Légendes de l’Antiquité juive
d’après les traditions et les sources rabbiniques

Dans un petit livre, devenu très rare aujourd’hui, et qui n’a pas été traduit en français, un juif de Francfort, nommé Abraham Tendlau, en fouillant dans de vieux bouquins écrits en hébreu, en interrogeant la mémoire de vieux Israélites gardiens fidèles de la Tradition, a recueilli de très curieuses légendes juives, quelques-unes tout-à-fait antiques, les autres seulement anciennes.

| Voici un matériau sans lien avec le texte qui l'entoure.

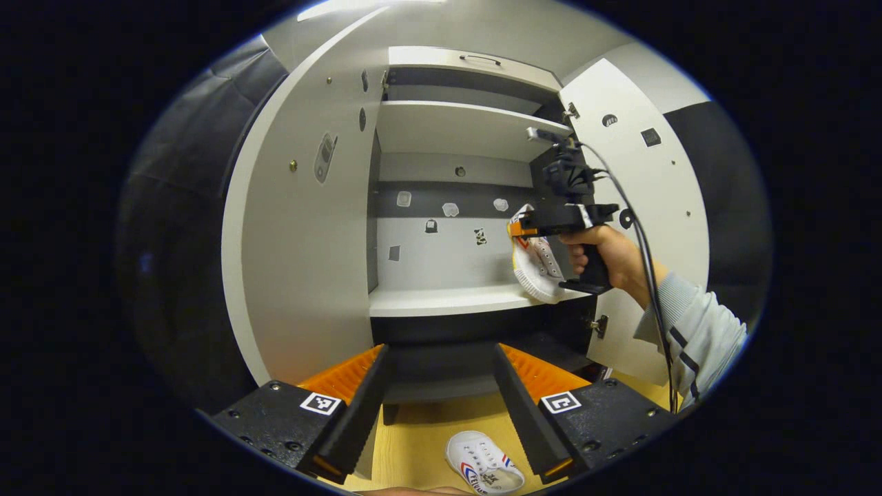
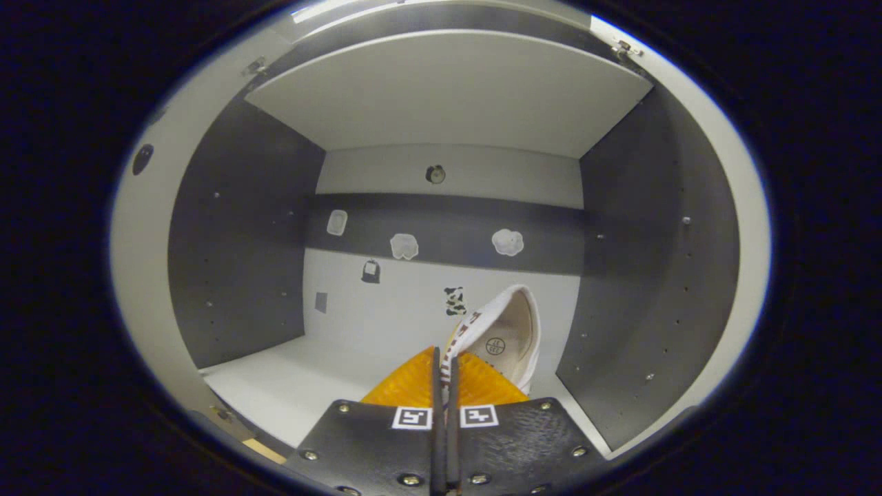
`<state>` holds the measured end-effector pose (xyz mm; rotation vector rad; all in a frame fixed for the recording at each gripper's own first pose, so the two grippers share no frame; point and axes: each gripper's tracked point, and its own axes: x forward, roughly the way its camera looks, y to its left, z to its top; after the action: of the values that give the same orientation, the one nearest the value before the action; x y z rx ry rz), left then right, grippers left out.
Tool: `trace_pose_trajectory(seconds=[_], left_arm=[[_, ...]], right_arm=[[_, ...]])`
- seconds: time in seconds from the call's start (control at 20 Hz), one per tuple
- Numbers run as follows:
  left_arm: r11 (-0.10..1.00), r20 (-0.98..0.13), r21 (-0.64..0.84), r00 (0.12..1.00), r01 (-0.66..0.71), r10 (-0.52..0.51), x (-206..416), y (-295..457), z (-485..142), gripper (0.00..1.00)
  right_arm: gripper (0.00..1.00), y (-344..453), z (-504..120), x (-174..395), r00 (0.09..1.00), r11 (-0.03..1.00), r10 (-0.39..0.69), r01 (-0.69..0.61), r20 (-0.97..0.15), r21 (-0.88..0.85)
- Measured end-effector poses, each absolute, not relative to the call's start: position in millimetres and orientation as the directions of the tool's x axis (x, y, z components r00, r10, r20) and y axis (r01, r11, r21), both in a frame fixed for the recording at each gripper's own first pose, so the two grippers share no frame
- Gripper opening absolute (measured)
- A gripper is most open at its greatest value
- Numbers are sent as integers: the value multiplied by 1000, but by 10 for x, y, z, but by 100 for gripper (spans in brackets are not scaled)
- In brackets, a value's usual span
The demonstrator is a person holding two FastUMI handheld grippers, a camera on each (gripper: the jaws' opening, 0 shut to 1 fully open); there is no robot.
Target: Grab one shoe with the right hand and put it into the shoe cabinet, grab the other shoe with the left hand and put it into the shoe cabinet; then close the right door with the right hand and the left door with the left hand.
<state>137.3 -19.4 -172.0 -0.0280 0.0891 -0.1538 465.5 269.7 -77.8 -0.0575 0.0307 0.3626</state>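
Placing the first shoe (image 2: 506, 337) inside the shoe cabinet (image 1: 303, 227) with the right gripper (image 2: 446, 368).

The shoe is gripped at its collar by the clenched jaws of the right gripper and is held tilted, sole to the side, just above the white shelf (image 1: 441, 300) at the right part of the compartment. It is judged to be light and soft, with canvas that folds under pressure, so the stiff rim of the opening is the best place to be taken. The second shoe (image 1: 482, 470) is lying on the wooden floor (image 1: 420, 441) in front of the cabinet, below the left gripper (image 1: 441, 406), whose jaws are released and hold nothing. The left door (image 1: 296, 275) and the right door (image 1: 654, 227) are both seen open.
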Motion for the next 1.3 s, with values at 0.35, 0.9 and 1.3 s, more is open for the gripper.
trace_pose_trajectory(seconds=[0.35,0.9,1.3], left_arm=[[989,-146,-47,979,139,-144,1349,-258,-1861,90],[992,-157,-49,979,121,-127,1096,-260,-1834,90],[987,-194,-104,971,122,-140,853,-283,-2035,90]], right_arm=[[1,3005,-943,4890,893,894,407,-433,-194,-117],[61,2843,-569,4721,918,918,373,-386,-132,-94],[98,2490,-437,3416,926,922,378,-378,-18,-83]])
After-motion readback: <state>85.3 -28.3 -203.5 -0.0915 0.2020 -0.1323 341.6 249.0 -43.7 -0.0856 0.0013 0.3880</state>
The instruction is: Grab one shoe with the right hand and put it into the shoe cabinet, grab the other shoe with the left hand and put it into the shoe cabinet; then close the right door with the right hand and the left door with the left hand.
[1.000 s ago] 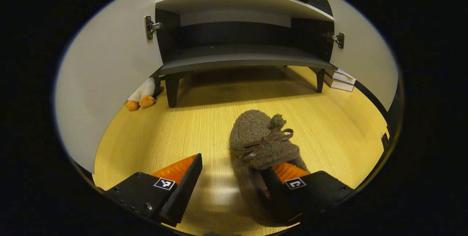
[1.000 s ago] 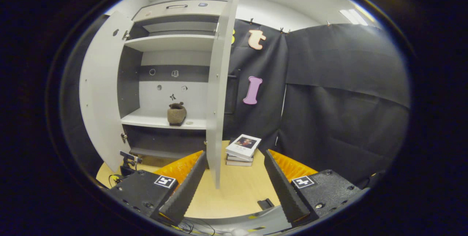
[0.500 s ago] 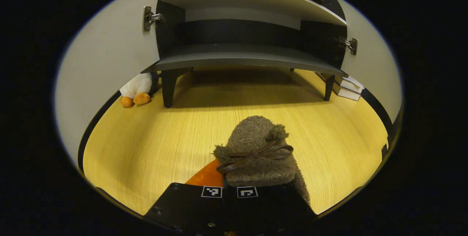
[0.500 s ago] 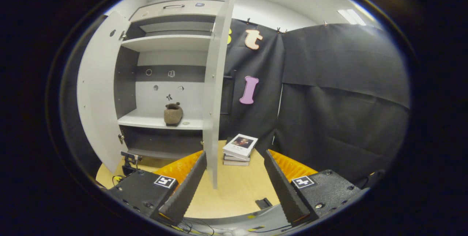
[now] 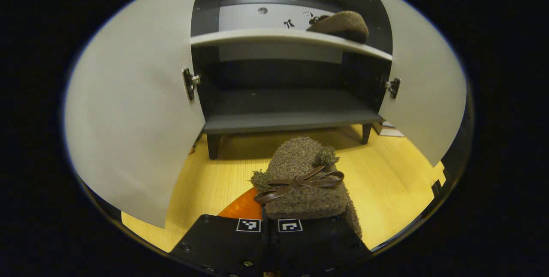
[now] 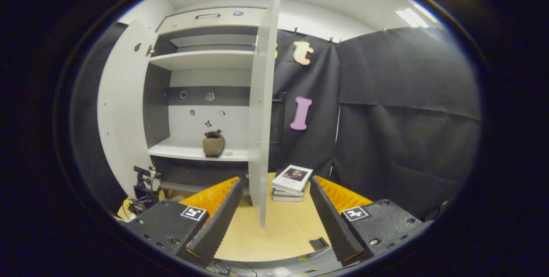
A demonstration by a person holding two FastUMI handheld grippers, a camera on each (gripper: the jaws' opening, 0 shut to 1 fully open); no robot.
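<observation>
**Second shoe gripped by left gripper; first shoe on cabinet shelf**

Left gripper view: the left gripper (image 5: 270,225) is seen closed, its two fingers brought together on the heel end of a brown fuzzy shoe (image 5: 300,178). The shoe is held with its toe pointing toward the shoe cabinet (image 5: 283,116), a brown ribbon bow on its upper. The wooden floor (image 5: 399,182) is seen below it. Both doors are swung wide: the left door (image 5: 133,109) and the right door (image 5: 422,92). The other shoe (image 5: 341,24) is seen resting on the white shelf (image 5: 257,37), toward its right end.

Right gripper view: the right gripper (image 6: 274,212) is seen with its fingers spread wide apart and nothing between them. The right door (image 6: 260,109) is presented edge-on just ahead. The shelved shoe (image 6: 213,144) is seen upright on the lower white shelf (image 6: 180,152). A stack of books (image 6: 291,182) lies on the floor just beside the door's lower edge.
</observation>
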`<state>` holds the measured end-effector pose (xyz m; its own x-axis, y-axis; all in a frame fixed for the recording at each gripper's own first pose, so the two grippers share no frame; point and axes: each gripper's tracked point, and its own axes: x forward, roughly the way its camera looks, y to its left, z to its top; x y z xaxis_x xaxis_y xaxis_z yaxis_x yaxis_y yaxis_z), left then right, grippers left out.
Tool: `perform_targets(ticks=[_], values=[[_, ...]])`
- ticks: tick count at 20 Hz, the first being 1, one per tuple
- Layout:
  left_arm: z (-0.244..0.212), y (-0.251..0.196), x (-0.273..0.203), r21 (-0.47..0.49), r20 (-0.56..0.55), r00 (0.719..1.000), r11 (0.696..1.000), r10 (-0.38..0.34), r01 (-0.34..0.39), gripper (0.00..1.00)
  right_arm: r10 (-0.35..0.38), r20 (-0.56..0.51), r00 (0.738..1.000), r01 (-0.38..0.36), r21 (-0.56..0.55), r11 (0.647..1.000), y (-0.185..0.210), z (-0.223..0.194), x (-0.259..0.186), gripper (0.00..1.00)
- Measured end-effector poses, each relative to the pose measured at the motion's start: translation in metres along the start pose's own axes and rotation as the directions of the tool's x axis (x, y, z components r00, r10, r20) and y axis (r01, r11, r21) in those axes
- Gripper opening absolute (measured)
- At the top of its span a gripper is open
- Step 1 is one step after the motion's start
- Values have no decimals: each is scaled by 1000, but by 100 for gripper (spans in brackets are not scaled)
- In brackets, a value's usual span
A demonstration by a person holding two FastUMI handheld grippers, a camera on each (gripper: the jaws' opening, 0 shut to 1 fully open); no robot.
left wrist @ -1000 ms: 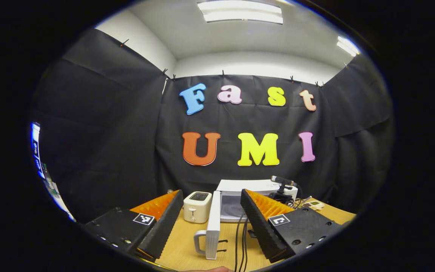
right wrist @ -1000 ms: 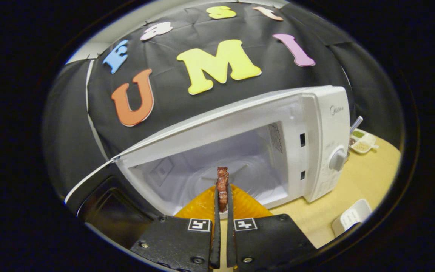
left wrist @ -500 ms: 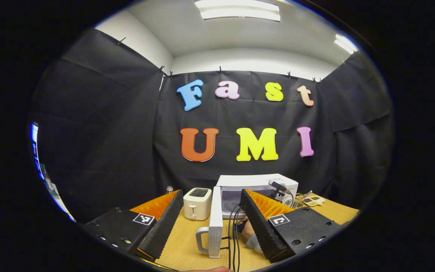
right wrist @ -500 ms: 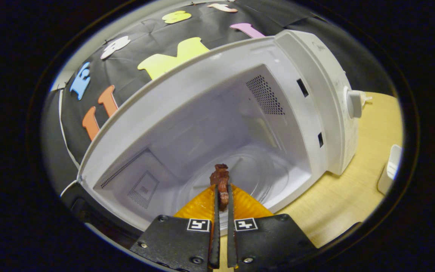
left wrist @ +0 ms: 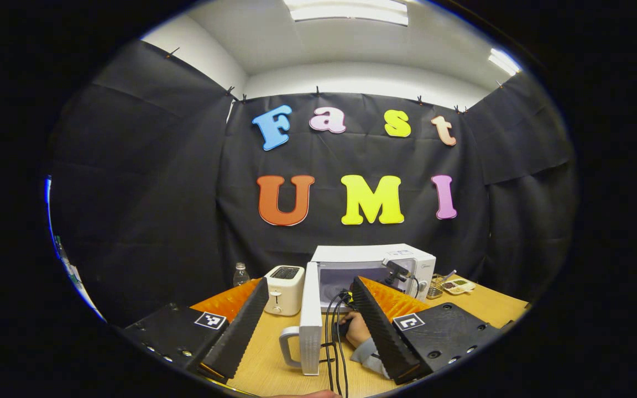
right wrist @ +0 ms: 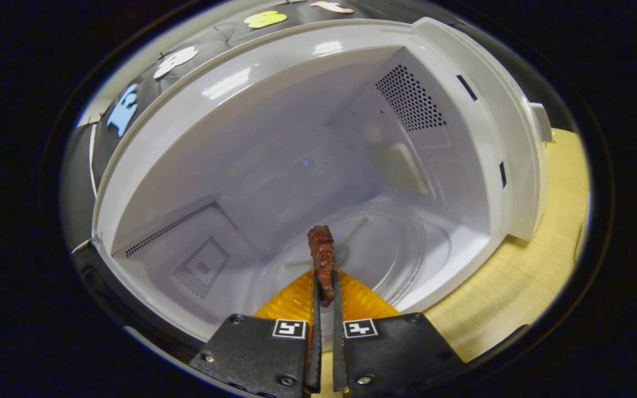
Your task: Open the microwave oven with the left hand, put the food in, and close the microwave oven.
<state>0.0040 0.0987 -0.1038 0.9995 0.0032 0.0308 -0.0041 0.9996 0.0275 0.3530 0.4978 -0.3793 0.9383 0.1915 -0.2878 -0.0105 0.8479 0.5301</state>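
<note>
Door [left wrist: 312,318] of the microwave [right wrist: 252,127] already stands open, my right tool [right wrist: 324,287] is clamped on the food [right wrist: 322,260] low-centre over the turntable [right wrist: 374,249], left tool [left wrist: 310,315] spread apart and idle; release and door closing remain, I judge.

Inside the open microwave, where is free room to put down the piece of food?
The glass turntable ahead of the food lies bare, bordered by the perforated left wall, back wall and vented right wall. The right gripper is shut on the food at the cavity's front edge, the tight spot.
</note>
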Motion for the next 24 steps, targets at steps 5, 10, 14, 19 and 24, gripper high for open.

Rien n’est plus attrayant pour les esprits raffinés, un peu las des complications de la névrose moderne, que ces litératures anonymes, naïves souvent, quelquefois sublimes et qui sont comme l’âme même des peuples.

La rareté des livres nouveaux, cette semaine, nous ayant permis une excursion à travers les œuvres anciennes, oubliées, et même inconnues, nous sommes heureux de pouvoir donner à nos lecteurs la traduction inédite de quelques-unes de ces légendes qui nous ont paru belles et intéressantes.


I

LA PREMIÈRE VIGNE


Le jour où Noé planta la vigne, Satan s’approcha de lui et, tout en ricanant, le regarda faire.

« Que plantes-tu là ! lui dit-il.

— Je plante des vignes, le long de cette montagne.

— À quoi cela te servira-t-il ? Qu’est-ce qu’elles te rapporteront ces vignes ?

— Elles me rapporteront des fruits nombreux ; de doux fruits, dont le jus réjouit le cœur et transporte l’esprit au ciel.

— La montagne est trop vaste, tu ne pourras pas la cultiver seul. Donne-moi une part et je t’aiderai. »

Noé promit la moitié de la récolte. Alors Satan égorgea un agneau et arrosa la vigne avec le sang de l’agneau.

Plus tard il tua un lion et versa le sang du lion au pied des ceps. Quand le raisin fut près de mûrir, il saigna un pourceau et aspergea les vignes avec le sang du pourceau.

C’est pourquoi, après avoir bu la première coupe de vin, l’homme est doux et joyeux comme l’agneau ; après la seconde coupe, il est fort et courageux comme le lion ; mais après la troisième, il est semblable au pourceau.


II

ALEXANDRE LE MACÉDONIEN DEVANT LA PORTE DU JARDIN D’EDEN


Lors de sa marche triomphale à travers le midi, Alexandre le Macédonien fit halte, un jour, auprès d’un petit fleuve. Il s’aperçut que cette eau embaumait divinement.

«   Certes, dit-il, ce fleuve prend source dans le paradis même.